Die Hopfenbauern liefern ihre Ernte getrocknet und in rechteckige Ballen gepresst nach Sankt Johann ins Kühllager. Zwischen 80 und 90 Prozent des Hopfens stammen aus Deutschland, der Rest kommt aus Polen, Tschechien und Slowenien. Anschließend werden die Pakete geöffnet, der Hopfen gereinigt und zu Pulver vermahlen. Zwei Drittel werden zu Pellets verarbeitet und sauerstoffdicht verpackt, ein Drittel wird extrahiert. Daraus entsteht eine zähe Flüssigkeit wie Honig, die bitter schmeckt und in Dosen und Fässer abgefüllt wird. Der Extrakt ist ein reines Naturprodukt ohne chemische Zusätze. Es stellt neben Pellets die Haupteinsatzform von Hopfen in Brauereien dar. Das schonende und umweltfreundliche Verfahren der CO₂-Extraktion wird im Werk Sankt Johann bereits seit Mitte der 1980er Jahre angewendet und hat das ursprüngliche Produktionsverfahren unter Anwendung von Alkohol und heißem Wasser abgelöst.
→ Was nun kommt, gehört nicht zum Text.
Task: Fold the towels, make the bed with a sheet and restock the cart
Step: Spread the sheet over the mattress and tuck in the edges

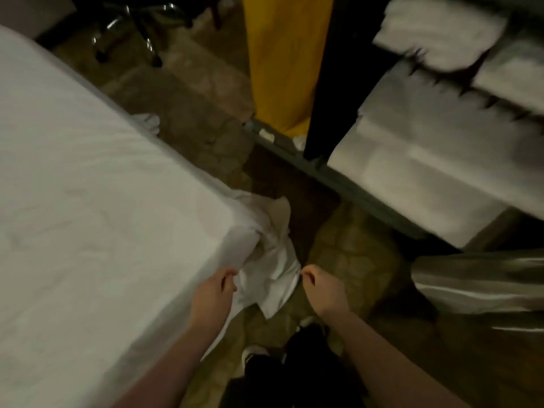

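Sheet (276,269) covers the bed (44,260); left hand (215,293) and right hand (323,290) pinch its untucked corner. Folded towels (412,160) sit on the cart (353,187).

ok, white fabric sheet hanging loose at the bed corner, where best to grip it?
Grip the white sheet by the crumpled flap drooping below the mattress corner, coming from the aisle side, one hold per edge. That flap hangs free of the bed; the top lies flat, nothing to pinch. The left hand and right hand pinch it there.
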Demonstrator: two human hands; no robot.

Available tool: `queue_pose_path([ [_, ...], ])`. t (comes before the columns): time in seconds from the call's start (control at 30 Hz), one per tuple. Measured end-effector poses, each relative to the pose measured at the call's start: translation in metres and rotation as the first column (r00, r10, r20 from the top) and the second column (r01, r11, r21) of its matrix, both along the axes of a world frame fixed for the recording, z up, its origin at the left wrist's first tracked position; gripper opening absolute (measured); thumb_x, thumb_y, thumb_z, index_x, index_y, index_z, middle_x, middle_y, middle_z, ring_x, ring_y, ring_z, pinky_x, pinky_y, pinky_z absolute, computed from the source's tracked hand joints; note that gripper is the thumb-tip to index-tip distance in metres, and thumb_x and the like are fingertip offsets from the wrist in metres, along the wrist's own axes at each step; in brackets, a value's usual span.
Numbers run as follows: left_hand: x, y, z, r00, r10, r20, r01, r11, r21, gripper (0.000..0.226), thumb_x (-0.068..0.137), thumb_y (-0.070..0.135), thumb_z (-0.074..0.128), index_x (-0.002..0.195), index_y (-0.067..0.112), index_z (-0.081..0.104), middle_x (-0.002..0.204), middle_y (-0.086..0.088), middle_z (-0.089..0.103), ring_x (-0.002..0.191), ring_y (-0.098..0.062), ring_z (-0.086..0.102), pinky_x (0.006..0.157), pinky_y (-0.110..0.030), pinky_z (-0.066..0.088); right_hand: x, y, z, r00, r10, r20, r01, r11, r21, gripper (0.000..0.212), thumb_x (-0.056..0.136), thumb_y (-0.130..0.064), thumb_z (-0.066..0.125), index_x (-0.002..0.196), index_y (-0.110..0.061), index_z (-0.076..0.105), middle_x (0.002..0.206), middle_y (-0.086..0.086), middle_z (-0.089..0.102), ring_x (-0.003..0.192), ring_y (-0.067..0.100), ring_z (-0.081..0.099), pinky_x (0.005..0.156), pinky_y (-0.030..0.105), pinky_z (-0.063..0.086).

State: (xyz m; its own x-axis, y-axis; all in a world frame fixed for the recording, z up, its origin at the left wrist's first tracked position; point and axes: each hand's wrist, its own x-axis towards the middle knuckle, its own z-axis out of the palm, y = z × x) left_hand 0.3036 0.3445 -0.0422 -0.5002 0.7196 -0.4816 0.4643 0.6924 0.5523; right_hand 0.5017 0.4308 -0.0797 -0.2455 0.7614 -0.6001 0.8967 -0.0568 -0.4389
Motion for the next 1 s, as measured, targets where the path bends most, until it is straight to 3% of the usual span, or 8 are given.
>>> queue_pose_path([
  [0.1, -0.005, -0.024, -0.072, 0.999, -0.05, 0.003, 0.05, 0.997, -0.062, 0.025, 0.1, 0.015, 0.038, 0.108, 0.018, 0.061, 0.086, 0.002, 0.061, 0.079, -0.019, 0.06, 0.066, -0.027, 0.04, -0.012, -0.023, -0.076, 0.998, 0.015, 0.069, -0.012, 0.998, -0.054, 0.022, 0.099, -0.027, 0.04, 0.111, -0.02, 0.058, 0.104, 0.003, 0.066, 0.096, 0.019, 0.059, 0.09, 0.034, 0.044],
  [0.2, -0.003, -0.031, -0.151, 0.998, -0.064, 0.002, 0.064, 0.995, -0.073, 0.025, 0.1, 0.019, 0.038, 0.113, 0.018, 0.06, 0.095, 0.0, 0.065, 0.072, -0.019, 0.057, 0.061, -0.026, 0.037, -0.02, -0.032, -0.148, 0.993, -0.003, 0.12, 0.003, 1.0, 0.001, 0.024, 0.1, -0.028, 0.038, 0.115, -0.021, 0.055, 0.1, 0.002, 0.066, 0.094, 0.02, 0.06, 0.09, 0.034, 0.042],
  [0.3, -0.003, -0.024, -0.232, 0.998, -0.056, -0.013, 0.056, 0.998, -0.044, 0.026, 0.099, 0.022, 0.041, 0.118, 0.017, 0.059, 0.103, -0.005, 0.068, 0.087, -0.021, 0.062, 0.064, -0.024, 0.035, -0.034, -0.024, -0.224, 0.991, -0.029, 0.128, 0.028, 1.0, 0.009, 0.028, 0.1, -0.034, 0.038, 0.12, -0.021, 0.054, 0.101, 0.002, 0.066, 0.094, 0.02, 0.061, 0.09, 0.036, 0.045],
  [0.47, -0.002, 0.0, -0.328, 1.0, 0.011, 0.009, -0.011, 1.0, 0.008, 0.034, 0.096, 0.017, 0.049, 0.13, 0.014, 0.054, 0.115, -0.011, 0.065, 0.103, -0.028, 0.061, 0.079, -0.026, 0.04, -0.073, 0.014, -0.331, 0.981, -0.194, -0.02, 0.193, 0.98, -0.046, 0.039, 0.097, -0.04, 0.043, 0.128, -0.019, 0.051, 0.121, 0.005, 0.059, 0.108, 0.025, 0.057, 0.087, 0.034, 0.046],
  [0.6, 0.004, 0.026, -0.359, 0.998, 0.049, 0.042, -0.055, 0.984, 0.169, 0.034, 0.094, 0.017, 0.052, 0.128, 0.015, 0.055, 0.119, -0.007, 0.064, 0.108, -0.024, 0.059, 0.08, -0.02, 0.036, -0.105, 0.045, -0.375, 0.895, -0.4, -0.198, 0.411, 0.912, 0.016, 0.032, 0.095, -0.029, 0.049, 0.119, -0.01, 0.056, 0.121, 0.013, 0.057, 0.108, 0.031, 0.055, 0.086, 0.034, 0.043],
  [0.7, 0.006, 0.043, -0.36, 1.0, 0.019, 0.023, -0.024, 0.969, 0.247, 0.035, 0.095, 0.017, 0.051, 0.129, 0.016, 0.055, 0.121, -0.006, 0.063, 0.111, -0.022, 0.058, 0.086, -0.02, 0.036, -0.113, 0.058, -0.383, 0.886, -0.432, -0.169, 0.432, 0.901, -0.04, 0.031, 0.099, -0.019, 0.045, 0.124, -0.004, 0.053, 0.128, 0.017, 0.054, 0.117, 0.033, 0.051, 0.091, 0.034, 0.04],
  [0.83, 0.008, 0.031, -0.351, 1.0, -0.014, -0.019, 0.017, 0.981, 0.192, 0.035, 0.092, 0.017, 0.055, 0.127, 0.012, 0.057, 0.115, -0.01, 0.065, 0.104, -0.025, 0.061, 0.085, -0.024, 0.039, -0.113, 0.055, -0.352, 0.86, -0.443, -0.255, 0.441, 0.895, -0.067, 0.03, 0.101, -0.015, 0.041, 0.125, -0.005, 0.055, 0.127, 0.017, 0.056, 0.115, 0.032, 0.052, 0.093, 0.036, 0.041],
  [1.0, 0.022, 0.024, -0.285, 0.999, -0.008, 0.053, -0.001, 0.986, 0.166, 0.06, 0.087, 0.031, 0.063, 0.139, 0.013, 0.039, 0.133, -0.011, 0.048, 0.12, -0.026, 0.05, 0.099, -0.033, 0.04, -0.104, 0.057, -0.226, 0.634, -0.542, -0.551, 0.548, 0.818, -0.175, 0.027, 0.099, -0.017, 0.045, 0.123, -0.011, 0.057, 0.116, 0.006, 0.061, 0.106, 0.02, 0.059, 0.093, 0.036, 0.048],
])
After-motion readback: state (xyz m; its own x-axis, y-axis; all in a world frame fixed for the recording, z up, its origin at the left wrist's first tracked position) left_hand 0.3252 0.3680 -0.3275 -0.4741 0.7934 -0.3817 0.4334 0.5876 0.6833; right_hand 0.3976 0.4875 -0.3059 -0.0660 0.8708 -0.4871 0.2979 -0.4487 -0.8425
Die Hopfenverarbeitungsanlage ist seit 2020 in Betrieb. Die Investition belief sich auf rund 65 Millionen Euro. Die Kapazität der Anlage in Sankt Johann liegt bei 30.000 Tonnen, das entspricht circa zwei Drittel der deutschen Ernte.
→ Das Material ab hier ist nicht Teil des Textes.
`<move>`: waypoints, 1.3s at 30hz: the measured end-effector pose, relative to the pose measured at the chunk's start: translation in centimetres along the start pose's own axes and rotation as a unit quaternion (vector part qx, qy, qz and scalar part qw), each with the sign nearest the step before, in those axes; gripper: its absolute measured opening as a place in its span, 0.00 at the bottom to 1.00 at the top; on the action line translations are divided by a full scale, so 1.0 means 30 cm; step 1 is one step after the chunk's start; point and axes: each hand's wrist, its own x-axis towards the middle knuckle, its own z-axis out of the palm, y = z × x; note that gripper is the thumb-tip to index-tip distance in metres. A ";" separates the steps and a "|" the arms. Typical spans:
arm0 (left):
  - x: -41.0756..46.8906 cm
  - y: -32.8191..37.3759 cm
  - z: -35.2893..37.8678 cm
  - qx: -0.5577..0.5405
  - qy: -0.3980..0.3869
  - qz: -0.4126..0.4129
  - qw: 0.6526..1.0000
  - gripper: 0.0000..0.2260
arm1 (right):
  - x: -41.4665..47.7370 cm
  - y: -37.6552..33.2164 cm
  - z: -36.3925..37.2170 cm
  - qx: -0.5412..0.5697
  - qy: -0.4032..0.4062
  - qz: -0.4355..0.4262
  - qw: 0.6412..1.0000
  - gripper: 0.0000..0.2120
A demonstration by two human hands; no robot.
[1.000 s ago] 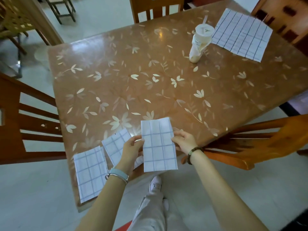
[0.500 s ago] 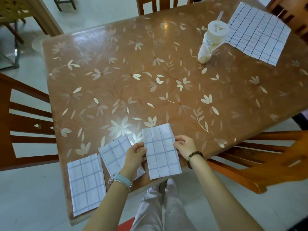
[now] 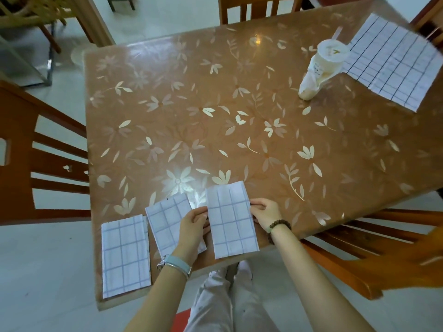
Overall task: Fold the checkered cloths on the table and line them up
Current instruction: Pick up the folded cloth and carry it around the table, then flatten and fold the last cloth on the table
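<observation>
- Four checkered cloths lie on one desk [image 3: 167,97], a brown floral-patterned top with wooden chairs round it.
- Largest cloth: the unfolded cloth [image 3: 393,61] lies spread flat at the far right corner, well apart from both hands. The right hand is the nearer; reaching it would, in my judgement, mean a long stretch across the desk.
- A drink cup [image 3: 321,68] with a straw stands just beside the unfolded cloth's near-left edge. Risk noted: a reach from the near side could knock it.
- Left folded cloth [image 3: 124,256] lies at the near left corner, long axis running away from the person.
- Right folded cloth [image 3: 231,220] lies at the near edge, long axis likewise running away from the person and slightly tilted, its near end overhanging the desk edge.
- Middle folded cloth [image 3: 165,216] lies between these two, tilted off their line and partly hidden under the left hand.
- Left hand [image 3: 191,226] pinches the left long edge of the right folded cloth; right hand [image 3: 266,213] pinches its right long edge. The cloth lies directly between the hands.
- Judgement: aligning is in hand; one cloth remains unfolded.
</observation>
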 end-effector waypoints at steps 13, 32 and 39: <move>-0.063 0.068 -0.035 -0.029 -0.003 0.070 0.997 0.11 | -0.083 -0.053 -0.073 0.101 0.033 -0.044 0.993 0.07; -0.169 0.219 0.014 -0.007 -0.106 0.188 0.976 0.10 | -0.353 -0.145 -0.228 0.282 0.114 -0.136 0.943 0.14; -0.238 0.234 0.118 -0.017 -0.152 0.219 0.964 0.12 | -0.425 -0.106 -0.368 0.329 0.148 -0.151 0.920 0.15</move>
Außerdem stehen auf dem elf Hektar großen Werksgelände, Lager- und Kühlhallen, ein Labor, in dem die Endprodukte analysiert werden, sowie eine kleine Brauerei zu Forschungszwecken, um neue Sorten und Anwendungen zu testen. Die Lagerkapazitäten umfassen bis zu 11.000 Tonnen Rohhopfen und 23.500 Tonnen der Fertigprodukte. Gesellschafter der Hopfenveredlung St. Johann GmbH sind die HVG Hopfenverwertungsgenossenschaft und die Nürnberger Hopfenverarbeitungsfirma „Barth Haas“. Der Genossenschaft gehören rund 1000 Mitglieder an, von denen die meisten aus der Hallertau stammen, wo 85 Prozent des deutschen Hopfens angebaut werden. Die übrigen Genossen sind Bauern aus Sachsen, Sachsen-Anhalt, Thüringen sowie aus Tettnang in Baden-Württemberg. Durch die Beteiligung an der Verwertungsgenossenschaft profitieren die Landwirte nicht bloß vom Verkauf ihrer Ernte, sondern auch vom nächsten Schritt in der Wertschöpfungskette.
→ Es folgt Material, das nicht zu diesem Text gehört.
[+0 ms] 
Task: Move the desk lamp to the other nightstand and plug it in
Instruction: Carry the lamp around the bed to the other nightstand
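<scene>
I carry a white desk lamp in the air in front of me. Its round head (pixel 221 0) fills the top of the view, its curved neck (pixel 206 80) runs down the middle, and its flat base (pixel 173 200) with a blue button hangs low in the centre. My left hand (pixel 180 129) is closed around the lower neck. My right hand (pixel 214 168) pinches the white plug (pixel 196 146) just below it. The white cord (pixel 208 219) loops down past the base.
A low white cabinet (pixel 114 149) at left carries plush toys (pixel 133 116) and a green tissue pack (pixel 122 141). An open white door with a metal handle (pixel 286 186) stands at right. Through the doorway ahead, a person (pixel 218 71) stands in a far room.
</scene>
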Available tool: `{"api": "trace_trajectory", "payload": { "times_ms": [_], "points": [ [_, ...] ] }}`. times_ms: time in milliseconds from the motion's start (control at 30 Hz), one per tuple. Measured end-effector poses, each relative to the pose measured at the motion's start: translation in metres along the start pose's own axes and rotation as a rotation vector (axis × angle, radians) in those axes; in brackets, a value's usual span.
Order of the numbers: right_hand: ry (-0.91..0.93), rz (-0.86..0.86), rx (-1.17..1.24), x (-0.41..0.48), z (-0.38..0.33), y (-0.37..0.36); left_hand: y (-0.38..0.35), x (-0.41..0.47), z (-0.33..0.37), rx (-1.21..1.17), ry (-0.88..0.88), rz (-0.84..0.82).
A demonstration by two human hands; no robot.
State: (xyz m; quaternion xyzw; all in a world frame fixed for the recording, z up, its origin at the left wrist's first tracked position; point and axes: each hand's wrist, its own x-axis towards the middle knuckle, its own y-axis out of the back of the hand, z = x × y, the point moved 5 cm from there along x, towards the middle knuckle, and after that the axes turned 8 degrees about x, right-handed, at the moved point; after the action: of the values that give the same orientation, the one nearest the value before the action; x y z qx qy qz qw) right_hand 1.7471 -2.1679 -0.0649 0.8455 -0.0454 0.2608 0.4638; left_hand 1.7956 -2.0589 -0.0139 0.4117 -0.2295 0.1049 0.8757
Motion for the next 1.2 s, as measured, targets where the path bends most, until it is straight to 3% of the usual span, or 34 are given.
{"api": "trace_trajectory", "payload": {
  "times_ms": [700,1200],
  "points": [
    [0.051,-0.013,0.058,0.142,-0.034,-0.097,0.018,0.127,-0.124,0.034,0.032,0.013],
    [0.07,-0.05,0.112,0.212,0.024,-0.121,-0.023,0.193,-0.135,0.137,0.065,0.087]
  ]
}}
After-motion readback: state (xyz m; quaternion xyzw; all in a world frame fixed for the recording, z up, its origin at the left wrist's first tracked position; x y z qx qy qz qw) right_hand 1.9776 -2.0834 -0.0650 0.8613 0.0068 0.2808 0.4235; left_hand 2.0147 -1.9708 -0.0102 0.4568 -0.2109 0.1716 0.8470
„BarthHaas“ ist ein familiengeführtes Unternehmen aus Nürnberg, 1794 gegründet und heute die weltgrößte Handelsfirma in Sachen Hopfen. Nürnberg war seinerzeit der wichtigste Handelsplatz für Hopfen. Firmengründer Georg Barth lieferte mit dem Planwagen Hopfen an Kleinstbrauereien in der Umgebung aus. Unter der Regie seiner Söhne waren es bereits 400 Brauereien. 1868 wurde die erste Sendung nach New York verschifft. Die Hopfenveredlung St. Johann GmbH betreibt zwei Standorte in Sankt Johann und in Wolnzach, wo früher die Hopfenextraktion stattfand. Als die Anlage dort modernisiert werden musste, entschlossen sich die Betreiber, in Sankt Johann zu investieren, um Synergieeffekte zu erzielen. In dem modernisierten Werk in Sankt Johann arbeiten 190 Menschen, am Standort Wolnzach sind 80 Menschen beschäftigt, aber nicht mehr mit Hopfen, sondern mit der Extraktion etwa von Kakaobohnen. Der Prozess der Pelletierung und Extraktion ist energieaufwendig, ursprünglich hatte das Unternehmen auf ein gasbetriebenes Blockheizkraftwerk gesetzt, das Wärme und Strom gleichzeitig liefert. Der Ukrainekrieg brachte wegen der gestiegenen Gaspreise die Kalkulation durcheinander. Inzwischen liefern Fotovoltaikanlagen den Strom und Pflanzenreste aus der Extraktion, der Treber, der früher als Viehfutter nach Italien geliefert wurde, wird verheizt. Das Blockheizkraftwerk ist lediglich für Spitzenlasten im Einsatz.